Protein Pairs - Matching Grains & Legumes
But…beans and legumes are an incomplete protein…
I am a big proponent of lentils, legumes, and whole grains. They are an ancient food and staple in all traditional cultures, our digestive systems adapted over centuries to be able to digest them.
They are some of the most cost effective and sustainable foods to grow. Something we need to consider as we face more and more sustainability issues.
Most lentils and legumes are not complete proteins. Their amino acid profile is lacking in adequate amounts of tryptophan and methionine. Not a problem— by adding the right whole grain to the right lentil or legume you can complete their profile. We will look at soy later, as it deserves its own category – let’s look at a few lentils and legumes and their matches.
Aduki beans — Highly nutritious and tender. Adukis are small, tender red beans that are used extensively in Japanese, Asian cultures and macrobiotic cooking. They are used in stews, soups, as a sweet bean paste in mochi and red bean ice cream. Energetically, adukis are neutral, sweet and sour. They nourish the Heart, Small Intestines and Spleen. They tonify, astringe and drain and are fabulous for treating edema, diarrhea and aiding in weight loss. Stay away from aduki if you are very thin, frail or Yin deficient. Combine adukis with barley and you get a complete protein profile.
Mung beans —Native to India, these little green beans have become a big part of the Chinese diet. Energetically, mung beans are cool and sweet. They nourish and drain excess from the Gall Bladder, Liver, Heart and Stomach. Very detoxifying, we use mung beans to treat excess patterns like Summer Heat, high blood pressure and to clear out heavy metals. They also clear the arteries and help lower cholesterol. Avoid mung beans if you are chronically tired, fatigued have heavy watery diarrhea or are chronically cold. Combine with barley for a complete protein.
Lentils and peas — Lentils are members of the pea family and native to India. They are high in calcium, magnesium, phosphorus, sulfur, vitamin A. The grow easily, don’t need to be pre-soaked to cook and are the easiest legume to digest. Peas and lentils are a great starting point if you are new to legumes. They are good to eat with wheat or peas (not a typo – eat dried peas with fresh peas) to make them a complete protein. Lentils are neutral and sweet. They nourish the Heart, Kidneys, Spleen and Stomach. Safe for excess and deficiency conditions. They stimulate the adrenals and increase vitality. Combine with wheat berries for a full protein profile. Organic wheat berries will be much lower in gluten and allergen triggers than the varieties of wheat that have pesticides, herbicides and gmo’s on them.
Black beans — Black beans are used heavily in Spanish and Mexican cuisine. Native to Spain, these beans are packed with nutrition but are very low in lysine. Black beans energetically are warm and sweet. They nourish the Kidneys and Spleen are used for treating Kidney disharmonies, backaches, reproductive issues, weak ankles and knees, and hot flashes. A whole grain rice (not Uncle Ben’s) which is naturally high in lysine is the perfect match for black beans.
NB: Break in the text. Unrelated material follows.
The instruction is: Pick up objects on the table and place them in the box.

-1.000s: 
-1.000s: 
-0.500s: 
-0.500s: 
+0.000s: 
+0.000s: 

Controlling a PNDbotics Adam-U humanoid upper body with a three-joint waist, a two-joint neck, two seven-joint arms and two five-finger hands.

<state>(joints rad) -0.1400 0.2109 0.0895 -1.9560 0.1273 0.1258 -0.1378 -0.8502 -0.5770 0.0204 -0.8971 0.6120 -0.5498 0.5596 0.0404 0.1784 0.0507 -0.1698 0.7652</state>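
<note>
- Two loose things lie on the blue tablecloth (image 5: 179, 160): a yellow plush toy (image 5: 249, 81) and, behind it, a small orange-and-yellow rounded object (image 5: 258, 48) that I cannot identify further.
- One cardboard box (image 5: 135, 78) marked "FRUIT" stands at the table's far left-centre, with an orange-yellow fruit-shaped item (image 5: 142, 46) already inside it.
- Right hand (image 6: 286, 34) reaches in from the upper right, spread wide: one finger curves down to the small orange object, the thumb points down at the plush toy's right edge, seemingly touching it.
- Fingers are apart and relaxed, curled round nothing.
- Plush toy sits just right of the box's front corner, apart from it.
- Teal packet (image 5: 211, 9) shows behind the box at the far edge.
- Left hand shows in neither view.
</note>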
Garbanzo beans or chickpeas — Used in Middle Eastern and Basque cooking, chick peas take a little longer to cook. They are very high in calcium, iron and vitamin A and potassium. Chickpeas are the stars in recipes like baba ganouj, falafel and hummus. Chickpeas are sweet and neutral. They nourish the Heart, Stomach and Spleen and pair with rice. They are a good source of unsaturated fats. Craving hummus now?
With a little creativity, lentils and legumes can become a healthy welcome habit in your diet.